EXERCISE: Output, word for word, every line from the start of the listing down to and including the line that contains "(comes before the"; include nothing else.

DATA EXCERPT:
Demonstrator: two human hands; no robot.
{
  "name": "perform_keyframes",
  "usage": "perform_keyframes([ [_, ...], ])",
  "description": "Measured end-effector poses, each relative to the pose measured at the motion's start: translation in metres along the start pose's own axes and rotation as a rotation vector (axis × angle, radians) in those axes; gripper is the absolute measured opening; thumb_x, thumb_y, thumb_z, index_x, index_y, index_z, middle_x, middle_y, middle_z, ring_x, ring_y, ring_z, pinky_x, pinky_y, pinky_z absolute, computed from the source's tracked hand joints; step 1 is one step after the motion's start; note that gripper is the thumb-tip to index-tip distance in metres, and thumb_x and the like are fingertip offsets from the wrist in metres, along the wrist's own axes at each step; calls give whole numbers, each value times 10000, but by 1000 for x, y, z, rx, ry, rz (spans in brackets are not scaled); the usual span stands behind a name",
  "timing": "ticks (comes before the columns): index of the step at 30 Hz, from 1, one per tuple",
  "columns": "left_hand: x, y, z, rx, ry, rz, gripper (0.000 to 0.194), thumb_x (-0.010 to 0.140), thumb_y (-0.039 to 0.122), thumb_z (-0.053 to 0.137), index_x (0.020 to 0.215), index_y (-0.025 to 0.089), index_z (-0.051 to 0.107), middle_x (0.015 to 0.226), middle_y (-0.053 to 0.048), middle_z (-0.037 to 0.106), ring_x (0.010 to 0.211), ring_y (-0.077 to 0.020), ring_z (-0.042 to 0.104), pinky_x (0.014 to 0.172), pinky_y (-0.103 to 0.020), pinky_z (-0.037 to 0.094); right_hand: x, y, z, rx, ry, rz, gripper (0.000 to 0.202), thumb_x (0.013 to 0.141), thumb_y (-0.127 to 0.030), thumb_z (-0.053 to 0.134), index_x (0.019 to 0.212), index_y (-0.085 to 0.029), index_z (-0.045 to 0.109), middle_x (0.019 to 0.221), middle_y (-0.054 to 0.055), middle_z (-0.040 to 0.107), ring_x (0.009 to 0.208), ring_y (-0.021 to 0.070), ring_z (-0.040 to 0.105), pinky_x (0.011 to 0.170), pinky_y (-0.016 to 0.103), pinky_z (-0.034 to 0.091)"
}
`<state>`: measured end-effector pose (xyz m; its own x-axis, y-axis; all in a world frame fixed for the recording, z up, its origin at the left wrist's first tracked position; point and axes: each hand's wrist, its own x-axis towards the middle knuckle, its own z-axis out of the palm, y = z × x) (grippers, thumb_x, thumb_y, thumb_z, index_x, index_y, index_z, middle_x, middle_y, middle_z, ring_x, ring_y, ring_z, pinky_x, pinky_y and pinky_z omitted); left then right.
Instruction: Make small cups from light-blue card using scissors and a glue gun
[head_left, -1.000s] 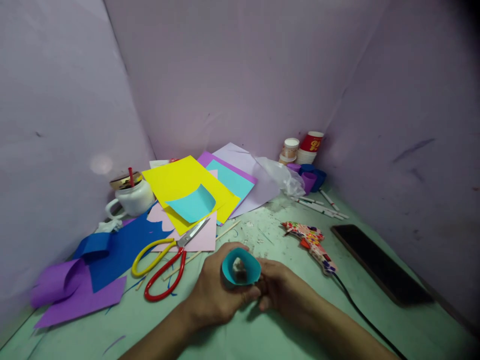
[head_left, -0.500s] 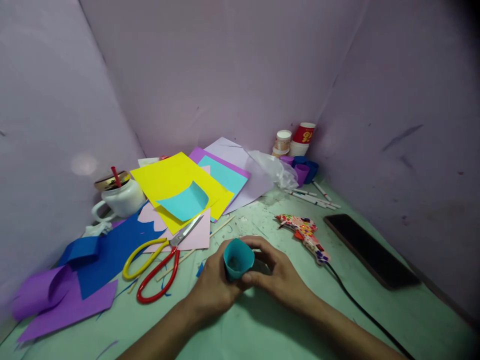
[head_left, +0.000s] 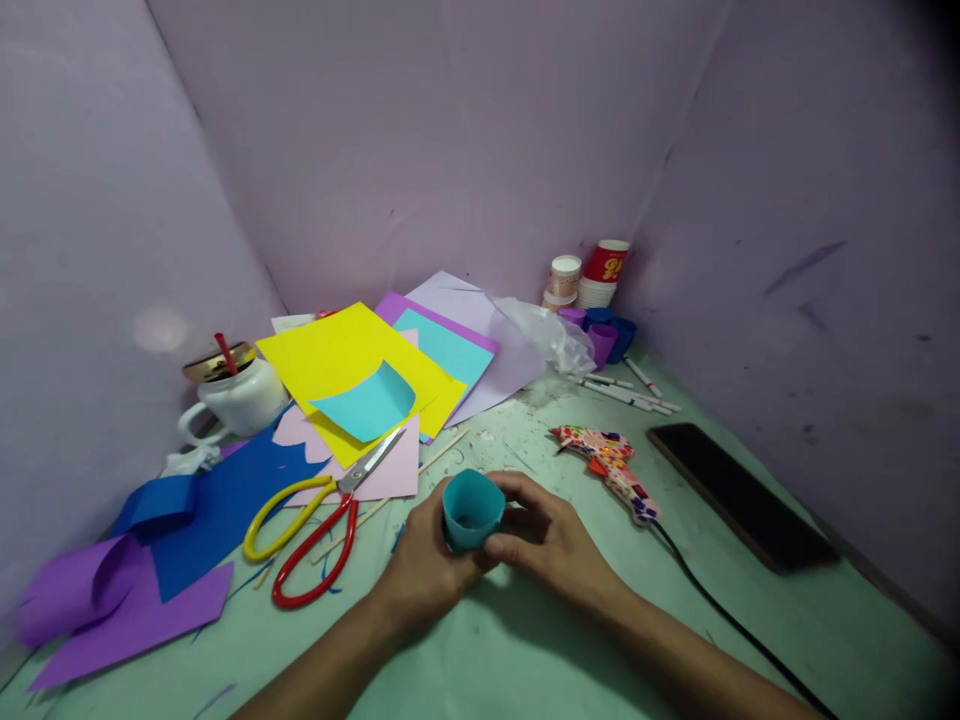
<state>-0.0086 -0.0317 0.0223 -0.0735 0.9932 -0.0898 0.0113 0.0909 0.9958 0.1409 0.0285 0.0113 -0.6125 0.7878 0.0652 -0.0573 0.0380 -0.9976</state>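
Between my two hands is a small teal paper cup, its opening facing up and toward me. My left hand is closed around its left side and underside. The thumb of my right hand presses the cup's lower right side, with its fingers curled around the far side, partly hidden. To the left lie scissors with one yellow and one red handle, blades resting on pink paper. On the right, a patterned glue gun lies on the green table cover.
Yellow, blue and purple sheets spread across the left and back. A white mug stands at left. Purple and blue cups, marker pens and paper cups sit back right. A phone lies right of the glue gun's cord.
The teal cup has shifted slightly up and left with both hands and is turned a little. A dark shape beside my right fingers no longer shows. The view has moved slightly.
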Motion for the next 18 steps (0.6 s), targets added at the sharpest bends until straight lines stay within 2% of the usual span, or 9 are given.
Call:
perform_keyframes([
  [3,0,-2,-5,-142,-31,13,533,620,403,767,1066,157,612,1029,-100,678,968,-284,613,848,-372,475,-1,-3,-2,87,78,47,492,640,-352,752,1066,-186,571,998,75,623,887,216,616,782,364,489],
  [6,1,-7,-10,-264,57,29,576,635,424,755,1132,186,586,1095,-90,646,993,-276,596,850,-359,463,-1,-5,-1,204,182,147,422,637,-428,760,919,-170,583,778,12,614,701,150,602,664,288,498],
  [8,1,-9,-12,-348,106,42,596,643,418,752,1170,207,569,1172,-90,610,1099,-288,543,887,-354,441,-2,-6,2,304,195,271,398,621,-433,775,835,-160,577,690,-9,596,612,120,574,562,237,479],
  [11,2,-9,-10,-428,125,26,650,613,426,774,1187,213,557,1268,-97,557,1211,-309,459,953,-372,400,-3,-7,7,464,142,433,419,575,-393,810,840,-150,592,670,-11,600,570,101,559,452,175,430],
  [15,2,-5,-4,-419,112,-31,746,582,465,788,1221,195,513,1276,-112,547,1234,-313,432,977,-389,380,-5,-8,10,599,15,510,362,559,-367,814,696,-115,593,545,-43,510,426,29,415,319,105,253],
  [18,-1,-3,0,-398,92,-47,749,587,495,778,1211,182,504,1226,-116,576,1220,-303,443,973,-385,383,-6,-9,9,710,-12,586,369,517,-320,844,646,-116,565,474,-67,455,374,6,345,288,90,176],
])
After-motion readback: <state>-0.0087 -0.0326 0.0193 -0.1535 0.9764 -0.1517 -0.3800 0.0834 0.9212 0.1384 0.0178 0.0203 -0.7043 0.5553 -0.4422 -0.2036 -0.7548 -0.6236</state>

EXERCISE OUTPUT:
Demonstrator: two human hands; no robot.
{
  "name": "perform_keyframes",
  "usage": "perform_keyframes([ [_, ...], ])",
  "description": "Measured end-effector poses, each relative to the pose measured at the motion's start: translation in metres along the start pose's own axes and rotation as a rotation vector (axis × angle, radians) in those axes; gripper is the absolute measured opening; thumb_x, thumb_y, thumb_z, index_x, index_y, index_z, middle_x, middle_y, middle_z, ring_x, ring_y, ring_z, pinky_x, pinky_y, pinky_z absolute, computed from the source's tracked hand joints; step 1 is one step after the motion's start; note that gripper is the thumb-tip to index-tip distance in metres, and thumb_x and the like are fingertip offsets from the wrist in metres, along the wrist's own axes at each step; calls give whole numbers, each value times 10000, but by 1000 for x, y, z, rx, ry, rz (spans in brackets are not scaled); the usual span stands behind a name",
  "timing": "ticks (comes before the columns): index of the step at 30 Hz, from 1, one per tuple",

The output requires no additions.